Background: Prevention of psychotic disorders and recognition of a risk category such as CHR-P in individuals is currently one of the most promising topics in psychiatry. However, clinical outcomes different from transition to psychosis in people at Clinical High- Risk for psychosis (CHR-P) are part of a field of study still largely unexplored. Therefore, the aim of this study is the comprehensive meta-analytical evaluation of consistency and magnitude of a wide range of clinical and functional outcomes other than transition to psychosis in CHR-P individuals. Methods: Up until November 2020, PRISMA and MOOSE were used to research PubMed and Web of Science (registered on PROSPERO; CRD42020206271). Researchers carried out meta-analytic random-effects models, meta-regression analyses, publication-bias assessments and quality assessments. Findings: 75 prospective studies were included (n=5,288, age=20.0 years, females=44.5%). Attenuated positive symptoms improved at 12 (Hedges’ g=0.753, 95%CI=0.495-1.012) and 24 (Hedges’ g=0.836, 95%CI=0.463-1.209), but not ≥36 months (Hedges’ g=0.315 95%CI=-0.176–0.806). Negative symptoms improved at 12 (Hedges’ g=0.496, 95%CI=0.315–0.678), but not 24 (Hedges’ g=0.499, 95%CI=-0.137–1.134) or ≥36 months (Hedges’ g=0.033, 95%CI=-0.439–0.505). Depressive symptoms improved at 12 (Hedges’ g=0.611, 95%CI=0.441–0.782) and 24 (Hedges’ g=0.583, 95%CI=0.364–0.803), but not ≥36 months (Hedges’ g=0.512 95%CI=-0.337–1.361).
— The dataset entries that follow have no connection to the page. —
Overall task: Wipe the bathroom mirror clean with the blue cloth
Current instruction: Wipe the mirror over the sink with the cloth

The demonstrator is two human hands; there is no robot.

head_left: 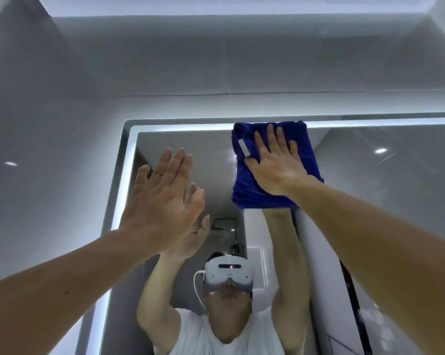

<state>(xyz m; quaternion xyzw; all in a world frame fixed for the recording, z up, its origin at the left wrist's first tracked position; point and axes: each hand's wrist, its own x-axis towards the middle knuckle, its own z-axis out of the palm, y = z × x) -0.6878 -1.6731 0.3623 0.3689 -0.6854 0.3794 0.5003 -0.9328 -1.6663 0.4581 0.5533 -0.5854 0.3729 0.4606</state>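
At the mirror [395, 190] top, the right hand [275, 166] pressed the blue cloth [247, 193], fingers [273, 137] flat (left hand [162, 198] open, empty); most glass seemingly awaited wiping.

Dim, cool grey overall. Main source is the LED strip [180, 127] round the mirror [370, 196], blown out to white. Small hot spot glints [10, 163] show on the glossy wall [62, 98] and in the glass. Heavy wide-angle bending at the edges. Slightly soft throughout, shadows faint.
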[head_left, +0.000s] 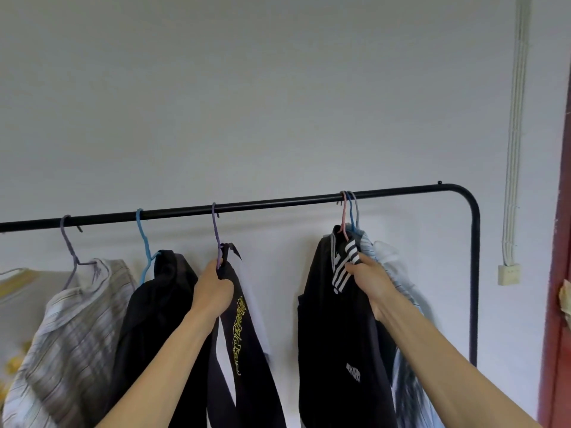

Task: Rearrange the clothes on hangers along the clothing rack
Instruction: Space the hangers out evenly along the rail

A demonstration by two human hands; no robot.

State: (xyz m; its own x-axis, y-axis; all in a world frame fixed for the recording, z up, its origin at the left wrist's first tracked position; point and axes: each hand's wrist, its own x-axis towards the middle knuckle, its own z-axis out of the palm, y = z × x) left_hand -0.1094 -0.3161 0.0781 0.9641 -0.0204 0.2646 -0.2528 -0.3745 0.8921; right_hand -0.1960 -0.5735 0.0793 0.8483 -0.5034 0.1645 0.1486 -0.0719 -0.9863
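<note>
A black clothing rack [278, 204] runs across the view and bends down at the right. My left hand [213, 288] grips the neck of a purple hanger [215, 230] carrying a black garment with yellow lettering [244, 344]. My right hand [369, 281] holds the striped collar of a black shirt [327, 335] on a pink hanger [344, 211], bunched with a blue hanger [350, 216], a grey one and light shirts [389, 261]. Further left hang a black garment [154, 310] on a light-blue hanger [142, 239] and a striped shirt [71, 329] on a purple hanger [68, 245].
A plain white wall is behind the rack. White cable conduits [514, 134] run down to a small box [508, 274] at the right. A dark red door frame [559, 273] stands at the right edge. A cream garment with yellow trim [15, 291] hangs at the far left.
</note>
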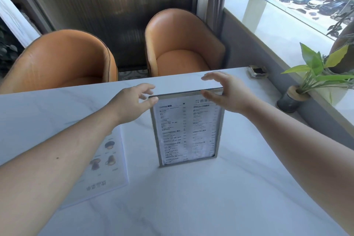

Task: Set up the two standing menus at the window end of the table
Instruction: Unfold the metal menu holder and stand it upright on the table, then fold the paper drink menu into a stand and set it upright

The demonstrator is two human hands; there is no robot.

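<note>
A metal-framed standing menu [186,130] stands upright in the middle of the white marble table [191,197], its printed face toward me. My left hand [132,102] is at its top left corner, fingers spread, thumb touching or nearly touching the frame. My right hand [228,92] hovers over the top right corner with fingers apart, the thumb near the top edge. A second menu [103,166], a clear sheet with drink pictures, lies flat on the table to the left, partly under my left forearm.
Two orange tub chairs [63,59] [180,44] stand beyond the far table edge. A small metal ashtray [257,72] sits at the far right corner. A potted plant [310,80] stands on the window ledge at right.
</note>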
Functioning improved at 12 (Hedges’ g=0.711, 95%CI=0.488–0.934), 24 (Hedges’ g=0.930, 95%CI=0.553–1.306) and ≥36 months (Hedges’ g=0.392, 95%CI=0.117–0.667). Remission from CHR-P status occurred in 33.4% (95%CI=22.6–44.1%) at 12 months, 41.4% (95%CI=32.3–50.5%) at 24 months and 42.4% (95%CI=23.4–61.3%) at ≥36 months. Interpretation: This study found improvement on symptomatic and functional outcomes over time in CHR-P subjects, but these improvements were not maintained long-term. Only less than half of the patients fully remit. A prolonged duration of care might be useful to optimize outcomes for these patients.
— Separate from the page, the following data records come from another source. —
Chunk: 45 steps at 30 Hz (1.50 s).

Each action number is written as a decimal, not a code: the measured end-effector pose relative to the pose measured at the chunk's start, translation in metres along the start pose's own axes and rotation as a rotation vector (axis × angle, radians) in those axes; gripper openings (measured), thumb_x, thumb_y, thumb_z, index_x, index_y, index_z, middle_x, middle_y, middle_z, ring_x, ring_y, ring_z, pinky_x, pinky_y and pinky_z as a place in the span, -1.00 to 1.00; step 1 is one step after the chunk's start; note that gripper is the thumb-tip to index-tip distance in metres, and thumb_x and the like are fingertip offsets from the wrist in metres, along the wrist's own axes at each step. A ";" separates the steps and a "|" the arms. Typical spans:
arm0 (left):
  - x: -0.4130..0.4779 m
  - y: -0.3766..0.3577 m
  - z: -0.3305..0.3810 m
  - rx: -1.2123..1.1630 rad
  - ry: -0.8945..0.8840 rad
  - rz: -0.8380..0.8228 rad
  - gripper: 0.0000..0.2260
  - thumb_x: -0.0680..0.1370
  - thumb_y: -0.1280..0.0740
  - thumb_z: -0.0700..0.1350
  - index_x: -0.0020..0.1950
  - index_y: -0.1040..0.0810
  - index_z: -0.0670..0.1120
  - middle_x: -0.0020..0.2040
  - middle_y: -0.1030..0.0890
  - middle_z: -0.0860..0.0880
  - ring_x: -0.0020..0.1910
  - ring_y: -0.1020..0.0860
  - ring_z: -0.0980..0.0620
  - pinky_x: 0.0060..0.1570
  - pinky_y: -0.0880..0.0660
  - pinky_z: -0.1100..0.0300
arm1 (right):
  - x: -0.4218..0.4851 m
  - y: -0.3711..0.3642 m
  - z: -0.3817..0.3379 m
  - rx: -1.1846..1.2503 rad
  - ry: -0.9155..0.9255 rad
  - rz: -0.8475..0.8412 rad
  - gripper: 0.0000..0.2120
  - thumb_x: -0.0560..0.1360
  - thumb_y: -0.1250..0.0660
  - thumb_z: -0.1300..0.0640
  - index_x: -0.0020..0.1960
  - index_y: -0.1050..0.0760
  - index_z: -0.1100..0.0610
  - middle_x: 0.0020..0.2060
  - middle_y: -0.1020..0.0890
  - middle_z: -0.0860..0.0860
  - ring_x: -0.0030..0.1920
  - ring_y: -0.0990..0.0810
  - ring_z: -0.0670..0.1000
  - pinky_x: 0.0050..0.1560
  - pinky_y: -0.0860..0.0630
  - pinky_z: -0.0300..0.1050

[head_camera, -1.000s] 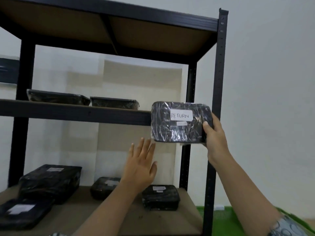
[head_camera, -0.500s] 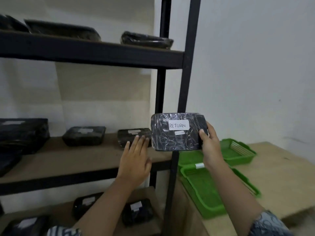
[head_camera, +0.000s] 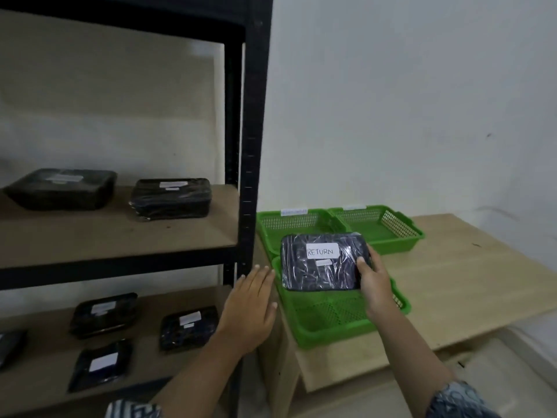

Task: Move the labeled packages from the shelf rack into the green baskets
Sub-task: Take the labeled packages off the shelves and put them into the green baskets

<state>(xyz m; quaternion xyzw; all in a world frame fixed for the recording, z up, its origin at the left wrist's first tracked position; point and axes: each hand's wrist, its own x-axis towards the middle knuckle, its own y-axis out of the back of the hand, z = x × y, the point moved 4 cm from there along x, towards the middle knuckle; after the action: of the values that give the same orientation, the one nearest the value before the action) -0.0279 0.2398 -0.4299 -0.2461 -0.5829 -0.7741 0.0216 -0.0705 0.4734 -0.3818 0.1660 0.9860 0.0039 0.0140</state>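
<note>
My right hand (head_camera: 375,282) grips the right end of a black wrapped package (head_camera: 322,262) with a white label reading RETURN. I hold it in the air above the nearest green basket (head_camera: 331,324). Two more green baskets stand behind it, one at the back left (head_camera: 289,223) and one at the back right (head_camera: 379,226). My left hand (head_camera: 251,309) hovers flat with straight fingers and holds nothing, just left of the nearest basket and in front of the rack's black post (head_camera: 250,164). More labeled black packages lie on the shelves, such as one on the middle shelf (head_camera: 171,196).
The baskets stand on a light wooden table (head_camera: 452,285) to the right of the rack, against a white wall. Another package (head_camera: 61,188) lies on the middle shelf. Several packages lie on the lower shelf, among them one (head_camera: 188,327) near my left forearm.
My view has swung down and to the right. The package in my right hand has come off the rack side and now hangs over the nearest basket. My left hand followed alongside.
</note>
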 end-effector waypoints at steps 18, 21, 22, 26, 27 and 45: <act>0.066 -0.152 0.019 0.100 0.402 -0.349 -0.41 0.61 -0.01 0.05 0.53 0.17 -0.14 0.54 0.16 -0.10 0.50 0.20 -0.05 0.45 0.14 -0.03 | 0.154 0.005 0.148 -0.290 -0.277 -0.172 -0.63 0.63 -0.08 0.24 0.43 -0.30 0.12 0.29 -0.47 0.17 0.16 -0.47 0.10 0.10 -0.41 -0.07; 0.063 -0.161 0.012 0.072 0.417 -0.316 -0.41 0.54 -0.05 0.02 0.52 -0.02 -0.19 0.53 -0.05 -0.14 0.50 -0.04 -0.08 0.40 0.05 -0.03 | 0.162 -0.009 0.161 -0.304 -0.300 -0.200 -0.61 0.64 -0.07 0.22 0.46 -0.23 0.10 0.33 -0.42 0.18 0.23 -0.45 0.14 0.14 -0.40 -0.02; 0.062 -0.162 0.011 0.058 0.418 -0.300 -0.41 0.49 -0.07 0.01 0.48 -0.16 -0.21 0.49 -0.19 -0.16 0.46 -0.19 -0.11 0.36 -0.05 -0.07 | 0.163 -0.012 0.165 -0.305 -0.303 -0.204 -0.59 0.64 -0.08 0.20 0.48 -0.19 0.10 0.35 -0.40 0.19 0.28 -0.43 0.17 0.19 -0.39 0.01; 0.059 -0.166 0.011 0.073 0.402 -0.254 -0.42 0.44 -0.09 0.01 0.41 -0.32 -0.23 0.41 -0.36 -0.18 0.38 -0.33 -0.12 0.30 -0.20 -0.15 | 0.157 -0.020 0.178 -0.403 -0.198 -0.327 -0.27 0.45 -0.41 -0.01 0.48 -0.12 0.09 0.35 -0.41 0.18 0.30 -0.43 0.19 0.30 -0.40 0.10; 0.059 -0.165 0.011 0.071 0.403 -0.243 -0.42 0.45 -0.09 0.01 0.42 -0.31 -0.23 0.42 -0.35 -0.17 0.39 -0.32 -0.12 0.30 -0.20 -0.16 | 0.154 -0.020 0.181 -0.495 -0.168 -0.378 -0.11 0.32 -0.48 -0.16 0.48 -0.11 0.05 0.34 -0.40 0.17 0.30 -0.43 0.18 0.31 -0.40 0.13; 0.056 -0.170 0.009 0.028 0.432 -0.240 -0.40 0.49 -0.03 0.03 0.51 -0.11 -0.17 0.51 -0.15 -0.11 0.48 -0.12 -0.05 0.38 -0.11 -0.14 | 0.162 -0.043 0.169 -1.388 0.254 -0.483 -0.07 0.35 -0.22 -0.44 0.51 -0.03 0.05 0.47 -0.12 0.21 0.43 -0.15 0.23 0.37 -0.19 0.11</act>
<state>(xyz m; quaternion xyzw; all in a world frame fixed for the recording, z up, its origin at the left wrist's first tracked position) -0.1281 0.3171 -0.5574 -0.0033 -0.6003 -0.7977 0.0569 -0.2324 0.4858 -0.5554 -0.1042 0.7598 0.6417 0.0019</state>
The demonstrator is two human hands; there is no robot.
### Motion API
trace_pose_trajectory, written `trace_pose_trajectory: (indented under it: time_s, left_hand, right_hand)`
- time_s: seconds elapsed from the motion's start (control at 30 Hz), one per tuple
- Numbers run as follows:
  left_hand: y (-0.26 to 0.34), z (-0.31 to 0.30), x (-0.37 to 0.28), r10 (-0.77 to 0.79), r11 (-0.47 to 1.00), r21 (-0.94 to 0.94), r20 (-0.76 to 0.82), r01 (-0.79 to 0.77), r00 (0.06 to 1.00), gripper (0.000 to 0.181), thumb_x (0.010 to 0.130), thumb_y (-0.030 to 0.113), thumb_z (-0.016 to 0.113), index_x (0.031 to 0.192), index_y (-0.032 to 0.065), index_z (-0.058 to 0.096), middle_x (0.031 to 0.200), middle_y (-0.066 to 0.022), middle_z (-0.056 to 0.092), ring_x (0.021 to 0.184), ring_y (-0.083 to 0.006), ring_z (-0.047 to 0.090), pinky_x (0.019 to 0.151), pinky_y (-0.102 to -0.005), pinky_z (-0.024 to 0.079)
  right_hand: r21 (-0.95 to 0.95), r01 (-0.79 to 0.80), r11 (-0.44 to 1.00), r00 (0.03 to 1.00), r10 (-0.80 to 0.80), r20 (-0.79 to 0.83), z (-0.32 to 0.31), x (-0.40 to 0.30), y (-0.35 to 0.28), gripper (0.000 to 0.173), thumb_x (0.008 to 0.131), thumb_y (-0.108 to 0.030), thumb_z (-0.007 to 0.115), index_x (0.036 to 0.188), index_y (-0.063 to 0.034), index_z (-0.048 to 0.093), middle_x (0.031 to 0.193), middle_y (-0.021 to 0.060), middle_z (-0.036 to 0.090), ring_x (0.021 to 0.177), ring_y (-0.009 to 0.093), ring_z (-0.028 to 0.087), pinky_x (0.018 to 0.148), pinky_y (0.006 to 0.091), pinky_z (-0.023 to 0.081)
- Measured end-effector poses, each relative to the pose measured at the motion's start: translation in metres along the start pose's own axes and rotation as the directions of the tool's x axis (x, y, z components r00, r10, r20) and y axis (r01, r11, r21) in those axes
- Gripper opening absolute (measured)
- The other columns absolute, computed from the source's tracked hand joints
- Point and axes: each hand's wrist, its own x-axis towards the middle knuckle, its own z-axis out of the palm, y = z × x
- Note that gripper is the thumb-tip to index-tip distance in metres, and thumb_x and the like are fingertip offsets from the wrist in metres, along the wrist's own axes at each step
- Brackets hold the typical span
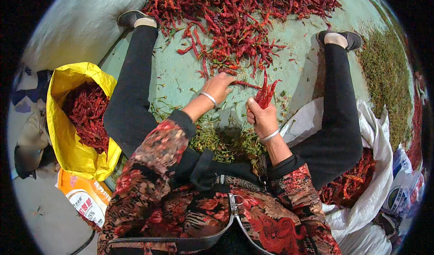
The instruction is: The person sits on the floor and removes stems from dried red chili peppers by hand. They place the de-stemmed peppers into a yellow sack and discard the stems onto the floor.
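Observation:
My right hand (262, 116) grips a small bunch of dried red chili peppers (265, 94), whose tips point up and away from me. To its left, my left hand (218, 87) has a single dried red chili pepper (248, 84) between thumb and forefinger; its far end reaches towards the bunch. Just beyond the left hand begins a large heap of dried red chili peppers (234, 27). Green chili stems (210, 138) are piled between my thighs, below both hands. A silvery bangle circles each wrist.
On my left stands an open yellow woven sack (56, 119) of red chilies, beside an orange printed bag (86, 195). A white woven sack (376, 187) with chilies lies at my right. A person (32, 143) is at far left. Stem debris (386, 85) covers the right side.

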Motion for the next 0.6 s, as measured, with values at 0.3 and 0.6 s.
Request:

Background: La prevenzione dei disturbi psicotici e il riconoscimento di una categoria di rischio quale quella dei soggetti “CHR-P” è correntemente uno degli argomenti più promettenti in psichiatria. Nonostante questo, gli outcomes clinici diversi dalla transizione a franca psicosi nelle persone ad alto rischio clinico per psicosi (Clinical High Risk for Psychosis – CHR-P) sono parte di un campo di studio ancora largamente inesplorato. Per questo motivo lo scopo di questo studio è di raggiungere una valutazione meta-analitica complessiva della portata e dell’uniformità di un’ampia gamma di esiti clinici e funzionali diversi dalla transizione alla psicosi negli individui CHR-P. Metodi: Fino a novembre 2020 sono stati usati gli strumenti PRISMA e MOOSE per svolgere la ricerca su PubMed e Web of Science (registrati su PROSPERO; CRD42020206271). I ricercatori hanno svolto modelli meta-analitici random-effects, analisi di meta-regressione e valutazioni di bias di pubblicazione e di qualità. Risultati: Sono stati inclusi 75 studi prospettici (n=5,288, età=20.0 anni, percentuale femminile: 44.5%). I sintomi positive attenuate sono migliorati a 12 (Hedges’ g=0.753, 95%CI=0.495-1.012) e 24 (Hedges’ g=0.836, 95%CI=0.463-1.209) mesi, ma non a ≥36 mesi (Hedges’ g=0.315 95%CI=-0.176–0.806). I sintomi negativi sono migliorati a 12 mesi (Hedges’ g=0.496, 95%CI=0.315–0.678) ma non a 24 (Hedges’ g=0.499, 95%CI=-0.137–1.134) o ≥36 mesi (Hedges’ g=0.033, 95%CI=-0.439–0.505). I sintomi depressive sono migliorati a 12 (Hedges’ g=0.496, 95%CI=0.315–0.678) e 24 mesi (Hedges’ g=0.583, 95%CI=0.364–0.803) ma non a ≥36 mesi (Hedges’ g=0.512 95%CI=-0.337–1.361). Il funzionamento è migliorato a 12 (Hedges’ g=0.711, 95%CI=0.488–0.934), 24 (Hedges’ g=0.930, 95%CI=0.553–1.306) e ≥36 mesi (Hedges’ g=0.392, 95%CI=0.117–0.667). La remissione dallo stato CHR-P è avvenuta nel 33.4% dei soggetti a 12 mesi (95%CI=22.6–44.1%), nel 41.4% (95%CI=32.3–50.5%) a 24 mesi e nel 42.4% (95%CI=23.4–61.3%) dei soggetti a ≥36 mesi. Interpretazione: Questo studio ha individuato un miglioramento negli esiti clinici sintomatici e funzionali nel tempo nei soggetti CHR-P, ma questi miglioramenti non sono stati mantenuti nel lungo termine. Solo meno della metà dei pazienti ha raggiunto una remissione completa. Una durata più prolungata delle cure potrebbe essere utile per migliorare gli outcomes per questa tipologia di pazienti.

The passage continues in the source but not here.